• Problem requirements: Pictures aside, repeat every entry exactly.

• Entries shown:

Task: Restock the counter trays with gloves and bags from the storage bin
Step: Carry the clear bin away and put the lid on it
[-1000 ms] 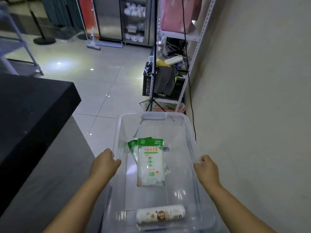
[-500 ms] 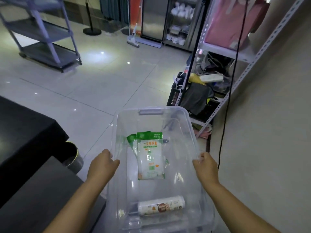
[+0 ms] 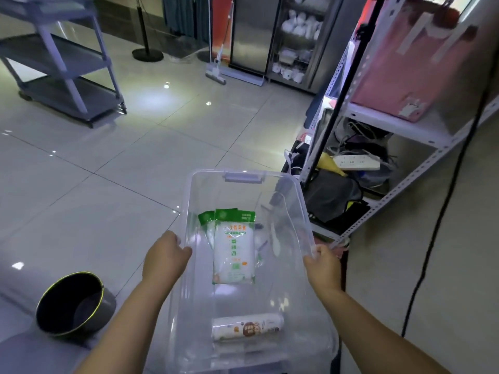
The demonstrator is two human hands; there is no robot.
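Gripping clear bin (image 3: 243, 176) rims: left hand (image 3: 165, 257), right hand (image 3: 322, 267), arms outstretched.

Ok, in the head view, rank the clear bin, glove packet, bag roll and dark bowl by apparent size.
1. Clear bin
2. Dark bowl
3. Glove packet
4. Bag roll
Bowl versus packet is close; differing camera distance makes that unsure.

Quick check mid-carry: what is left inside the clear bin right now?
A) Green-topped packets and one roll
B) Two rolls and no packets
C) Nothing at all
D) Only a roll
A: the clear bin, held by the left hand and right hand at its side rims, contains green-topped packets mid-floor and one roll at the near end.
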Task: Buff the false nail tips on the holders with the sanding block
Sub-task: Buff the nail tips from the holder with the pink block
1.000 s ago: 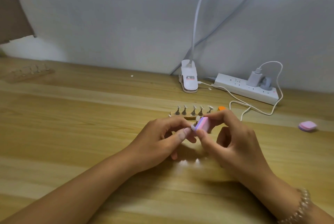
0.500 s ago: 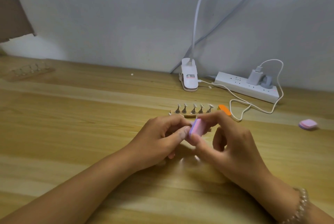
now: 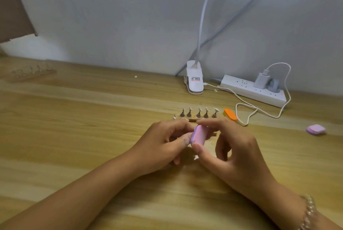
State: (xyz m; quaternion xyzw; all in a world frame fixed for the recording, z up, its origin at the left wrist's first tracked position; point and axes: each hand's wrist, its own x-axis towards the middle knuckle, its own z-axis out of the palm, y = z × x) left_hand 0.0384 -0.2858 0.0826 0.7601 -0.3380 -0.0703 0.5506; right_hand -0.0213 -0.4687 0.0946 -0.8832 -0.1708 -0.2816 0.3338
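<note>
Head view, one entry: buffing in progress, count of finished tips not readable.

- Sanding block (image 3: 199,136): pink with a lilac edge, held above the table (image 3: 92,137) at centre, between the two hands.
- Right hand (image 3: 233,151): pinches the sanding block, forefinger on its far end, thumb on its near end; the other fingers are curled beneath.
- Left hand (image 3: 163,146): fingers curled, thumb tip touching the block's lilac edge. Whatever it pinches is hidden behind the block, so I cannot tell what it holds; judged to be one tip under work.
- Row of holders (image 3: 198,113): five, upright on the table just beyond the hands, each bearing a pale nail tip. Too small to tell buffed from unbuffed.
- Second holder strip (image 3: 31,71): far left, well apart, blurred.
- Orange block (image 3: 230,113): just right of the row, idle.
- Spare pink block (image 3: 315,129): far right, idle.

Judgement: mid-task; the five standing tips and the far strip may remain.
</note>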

• Result of the exercise:
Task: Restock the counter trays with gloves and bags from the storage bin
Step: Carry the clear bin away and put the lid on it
[-1000 ms] 
[-500 ms] 
[+0 ms] 
The demonstrator is two human hands; there is no robot.
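Gripping clear bin (image 3: 243, 176) rims: left hand (image 3: 165, 257), right hand (image 3: 322, 267), arms outstretched.

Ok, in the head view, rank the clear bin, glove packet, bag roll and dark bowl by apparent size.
1. Clear bin
2. Dark bowl
3. Glove packet
4. Bag roll
Bowl versus packet is close; differing camera distance makes that unsure.

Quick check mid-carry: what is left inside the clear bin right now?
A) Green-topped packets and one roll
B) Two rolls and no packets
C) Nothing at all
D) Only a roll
A: the clear bin, held by the left hand and right hand at its side rims, contains green-topped packets mid-floor and one roll at the near end.
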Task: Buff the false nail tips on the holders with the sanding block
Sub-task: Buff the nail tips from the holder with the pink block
1.000 s ago: 
0.500 s ago: 
now: 
State: (xyz m; quaternion xyzw; all in a world frame fixed for the recording, z up, its origin at the left wrist's first tracked position; point and axes: each hand's wrist, its own x-axis towards the middle knuckle, its own z-axis out of the palm, y = z × x) left_hand 0.0384 -0.2858 0.0826 0.7601 -0.3380 -0.0703 0.5506; right_hand -0.0213 -0.4687 0.0946 -0.8832 -0.1708 -0.2816 0.3338
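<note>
Head view, one entry: buffing in progress, count of finished tips not readable.

- Sanding block (image 3: 199,136): pink with a lilac edge, held above the table (image 3: 92,137) at centre, between the two hands.
- Right hand (image 3: 233,151): pinches the sanding block, forefinger on its far end, thumb on its near end; the other fingers are curled beneath.
- Left hand (image 3: 163,146): fingers curled, thumb tip touching the block's lilac edge. Whatever it pinches is hidden behind the block, so I cannot tell what it holds; judged to be one tip under work.
- Row of holders (image 3: 198,113): five, upright on the table just beyond the hands, each bearing a pale nail tip. Too small to tell buffed from unbuffed.
- Second holder strip (image 3: 31,71): far left, well apart, blurred.
- Orange block (image 3: 230,113): just right of the row, idle.
- Spare pink block (image 3: 315,129): far right, idle.

Judgement: mid-task; the five standing tips and the far strip may remain.
</note>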

The answer has been given in its entirety.